Tell her uh Tell her I love her very much.
I'm thinking about her a lot.
I can sense that, yes.
You need to find out where we're all standing.
"To listen requires a voice, for what needs to be known requires us to ask.
" My Triumphs, My Mistakes by Gaius Baltar.
- But you say it very well.
- I've done my reading.
Once those papers arrive, I suggest you do yours.
Fly me to Colonial One.
- Me? - Yeah.
You're a pilot, aren't you? You can't just jump in a Raptor.
It has to be coordinated.
Where would you rather be, Major? Here? As the parade float for the bereaved? - What are you talking about? - People look at you like you're bleeding.
You wanna to see some real blood? Keep going.
Oh, there is someone home.
Look, I need those files.
You come with me, they might just give them to me.
I wait, they're gonna discover that Baltar's pregnant before I get them.
What is your job, anyway? To keep me alive? Or to keep me from doing mine? Sorry, sir.
You know your status.
You're to remain shipside.
Admiral's orders.
The father factor.
Come on, Kelly.
Give me a break.
I'm along for the ride.
Don't do this to me.
All right? I'm in enough dung already.
All right.
All right, let's give the bird a tow.
Whoa, whoa, whoa, hold up! Open the door! What the frak was that thing? Did you see that? - What? - I think it was a cat! There's a cat in there! Come out of there, Major! - Who the hell let a cat in here? - On the other side.
Push him here.
There it is.
It's over there.
There it is.
There it is.
Here it is.
Here, kitty, kitty.
No, no, no.
Come on.
Come here, kitty.
Come here.
Bomb! Bomb! Everybody out! What the hell were you doing out there? I gave you an order to do a job.
- Excuse me.
I was doing my job.
- Yeah.
Being led around by the nose? This bastard yanks your chain and you jump.

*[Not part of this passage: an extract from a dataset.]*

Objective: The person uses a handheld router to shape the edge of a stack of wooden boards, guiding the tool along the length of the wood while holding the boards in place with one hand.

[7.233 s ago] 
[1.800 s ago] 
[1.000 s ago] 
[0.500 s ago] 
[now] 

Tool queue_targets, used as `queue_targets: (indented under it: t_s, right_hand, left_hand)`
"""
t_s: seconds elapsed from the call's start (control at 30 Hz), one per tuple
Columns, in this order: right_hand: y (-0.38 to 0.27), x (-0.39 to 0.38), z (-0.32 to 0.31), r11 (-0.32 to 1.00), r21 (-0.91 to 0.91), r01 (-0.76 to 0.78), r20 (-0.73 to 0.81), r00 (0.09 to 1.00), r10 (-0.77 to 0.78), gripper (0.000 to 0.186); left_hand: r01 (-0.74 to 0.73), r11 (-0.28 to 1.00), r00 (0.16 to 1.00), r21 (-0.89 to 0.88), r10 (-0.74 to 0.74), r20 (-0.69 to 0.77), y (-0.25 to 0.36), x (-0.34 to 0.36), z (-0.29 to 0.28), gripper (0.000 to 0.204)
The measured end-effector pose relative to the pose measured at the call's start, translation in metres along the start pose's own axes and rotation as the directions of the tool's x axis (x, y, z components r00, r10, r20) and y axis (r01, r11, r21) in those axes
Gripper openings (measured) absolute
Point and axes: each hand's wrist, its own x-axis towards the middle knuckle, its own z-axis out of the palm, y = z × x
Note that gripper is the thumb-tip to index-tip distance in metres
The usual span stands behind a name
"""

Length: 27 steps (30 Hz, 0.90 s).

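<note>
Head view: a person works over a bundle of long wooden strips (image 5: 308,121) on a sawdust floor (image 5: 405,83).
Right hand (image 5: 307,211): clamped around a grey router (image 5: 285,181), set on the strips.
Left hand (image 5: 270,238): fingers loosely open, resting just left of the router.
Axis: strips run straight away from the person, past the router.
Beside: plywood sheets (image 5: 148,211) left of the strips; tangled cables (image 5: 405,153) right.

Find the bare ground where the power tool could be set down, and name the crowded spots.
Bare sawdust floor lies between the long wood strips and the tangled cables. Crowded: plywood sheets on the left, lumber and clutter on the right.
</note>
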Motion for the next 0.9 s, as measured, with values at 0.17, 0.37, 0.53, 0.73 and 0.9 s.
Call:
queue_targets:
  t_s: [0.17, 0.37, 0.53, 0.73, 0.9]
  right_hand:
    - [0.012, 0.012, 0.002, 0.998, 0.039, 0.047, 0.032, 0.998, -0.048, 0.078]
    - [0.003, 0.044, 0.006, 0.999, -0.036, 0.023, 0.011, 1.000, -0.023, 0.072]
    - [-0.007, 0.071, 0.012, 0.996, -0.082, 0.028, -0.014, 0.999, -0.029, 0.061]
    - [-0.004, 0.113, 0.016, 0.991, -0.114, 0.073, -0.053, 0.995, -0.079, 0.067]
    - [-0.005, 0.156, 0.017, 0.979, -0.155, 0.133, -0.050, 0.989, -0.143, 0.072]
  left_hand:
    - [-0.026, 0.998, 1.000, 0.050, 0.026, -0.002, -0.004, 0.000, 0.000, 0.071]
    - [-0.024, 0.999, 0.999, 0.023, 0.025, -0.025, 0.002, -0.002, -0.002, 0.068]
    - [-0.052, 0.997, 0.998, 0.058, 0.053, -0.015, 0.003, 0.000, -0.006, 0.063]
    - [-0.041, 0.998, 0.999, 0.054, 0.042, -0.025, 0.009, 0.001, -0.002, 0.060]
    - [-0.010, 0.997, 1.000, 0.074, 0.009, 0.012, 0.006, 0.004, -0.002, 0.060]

- He wanted files from Colonial One.
- It was the middle of the night.
- You assigned me to security.
- Yeah.
And there was a bomb on that ship and you missed it.
Security.
I gave you explicit orders.
Athena was piloting.
You could have died.
Plain and simple.
You're a soldier.
Live like one.
Start acting like one.
She's been gone two weeks.
I didn't know the clock was running.
- Stop.
- Sorry.
Maybe we're just built differently.
You stop.
Don't you dare quantify my loss.
You have no idea.
You have no frakking idea.
- You think yours is deeper? - Wow.
Yours is greater? In two weeks, there's going to be a trial.
And I'm gonna do what I was chosen to do, and so are you.

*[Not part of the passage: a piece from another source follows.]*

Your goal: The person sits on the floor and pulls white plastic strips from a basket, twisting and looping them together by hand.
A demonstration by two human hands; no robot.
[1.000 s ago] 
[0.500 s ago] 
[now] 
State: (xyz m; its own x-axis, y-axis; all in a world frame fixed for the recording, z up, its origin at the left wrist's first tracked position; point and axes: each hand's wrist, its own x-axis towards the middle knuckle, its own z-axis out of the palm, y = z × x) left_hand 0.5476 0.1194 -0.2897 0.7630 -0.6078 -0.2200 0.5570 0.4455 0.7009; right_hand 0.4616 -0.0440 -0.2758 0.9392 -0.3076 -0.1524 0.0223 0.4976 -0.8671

You build a frakking nest around this man and you protect his ass.
Frakker meant business this time.
If that had gone off, we'd be picking up people parts with tweezers.
Every day I wave jocks out there.
A lot of them are my friends.
People I care for and love.
It's hard enough watching them die in battle.
But rickshawing Baltar's frakking attorney around? Frak that.
I believe the Cylons want us to destroy ourselves, and this is how they're doing it.
They're planting bombs, making us suspicious of each other.
Know what? By the time the Cylons catch up with us, they won't even have to attack.
They'll just clean up the mess we made.
I I think they're here.
I think you're wrong.
I kissed Nicky this morning.
It could have been the last time.
- Cally.
That's enough.
- What? I kissed you, too.
Some of us don't get a second chance.
Or a third.
I'm going to the admiral.
Take a good look at this room.
Every time you leave, memorise it.
If anything changes, don't touch it.
Uh a book moves, shoes in the wrong place, something smells different, you get the frak out.
Someone knocks, don't answer the door.
Don't open the door.
Look, you have to do what do I say.
If they wanna kill me, they'll find a way.
Now, who do I have to bribe to see the Cylon woman? "The nature of modern life is obsession.
" I can't find my glasses.
It's like they've got feet.
The Six.
Yes.
OK.
Lampkin can interview Six immediately, if it's conducted under the conditions accorded to the chief prosecutor.
Meaning in the interrogation room, not where you sleep.
Of course.
But since you've been selected to serve on the tribunal, I'm assuming that you won't be present at those interviews.
- The major has a point, Bill.
- The major is mistaken.
I monitored the chief prosecutor's interview.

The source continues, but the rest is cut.